There is also a red safety reflector inserted into the outer end of the door pocket to offer more safety for alighting drivers.
Extra stowage space has been added with two double shelf units set into the blanked-out side window alcove, conveniently located for the occupant of the new, enlarged lower bunk.
Storage alcoves are set into the roof above each door also, able to hold small and medium sized articles, and easily within reach of the upper bunk.
There are two fully enclosed over windscreen cupboards, as well as the traditional space below the lower bunk accessed both via tipping up the bunk or by opening the exterior side storage compartment flaps, located behind each cab door.
The Scania Highline Cab boasts a large on-board refrigerator, stowed under the bunk that has two plastic drawers, able to hold up to 16 kg of food.
The interior of the cab roof and upper side panels are finished in a sand-beige tone that is pleasant and restful. The seats are finished in black cloth.

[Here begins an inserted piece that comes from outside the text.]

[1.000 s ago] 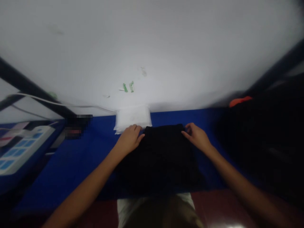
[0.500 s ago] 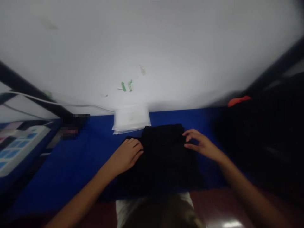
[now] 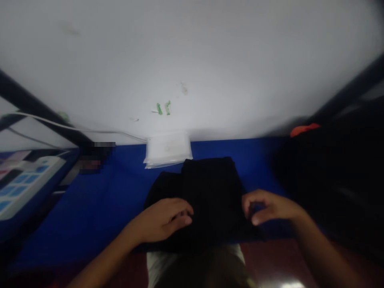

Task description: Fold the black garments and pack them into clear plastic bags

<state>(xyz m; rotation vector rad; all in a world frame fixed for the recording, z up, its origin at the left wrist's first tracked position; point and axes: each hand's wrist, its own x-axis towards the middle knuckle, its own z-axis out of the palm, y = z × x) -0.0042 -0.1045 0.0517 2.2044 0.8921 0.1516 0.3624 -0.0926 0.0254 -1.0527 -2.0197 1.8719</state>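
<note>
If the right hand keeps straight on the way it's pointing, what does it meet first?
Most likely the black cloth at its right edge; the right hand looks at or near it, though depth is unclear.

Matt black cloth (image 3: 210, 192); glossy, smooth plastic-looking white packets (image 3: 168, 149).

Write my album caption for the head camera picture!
Left hand over black cloth on a blue table, right hand by its edge, white stack behind.
</note>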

The overall effect is a warm, welcoming understated elegance.
Neat touches include a hook on either side of the cab, on the door frame near the seat backrest that is ideal for waste storage bags, helping to keep the cab clean and tidy.
Options available to Australian customers include: a fold-out table in front of the passenger seat that can hold a laptop, or the driver’s evening meal; luxurious black leather upholstery; and leather and real wood trim for the steering wheel.
A further option is lighter coloured interior upholstery and beige/sand in place of the grey for lower dash sections.
While making the R-series Highline Cab standard on V8 models, six-cylinder versions come standard with a twin bunk Sleeper Cab, while the spacious Day Cab is available as a special order option. V8 models are also available with Sleeper Cabs or Day Cabs as well.
“By making the luxurious Highline Cab standard for V8 versions of the R-series, Scania is reinforcing its message of premium driver comfort for our top-of-the-range truck,” says Roger McCarthy, Managing Director of Scania Australia.
“There are many new features in the Highline Cab which we are certain Australian drivers will find extremely appealing. We anticipate a high level of interest in the new Scania Highline Cab.
“And with the Highline Cab being optionally available on the 13-litre-powered R-series as well as adding a Highline Cab option for the new G-series, coupled with the wide array of personalisation options for trim and equipment, Scania gives operators and owner/drivers the best opportunity yet to drive one of the most luxurious trucks on the road,” Roger says.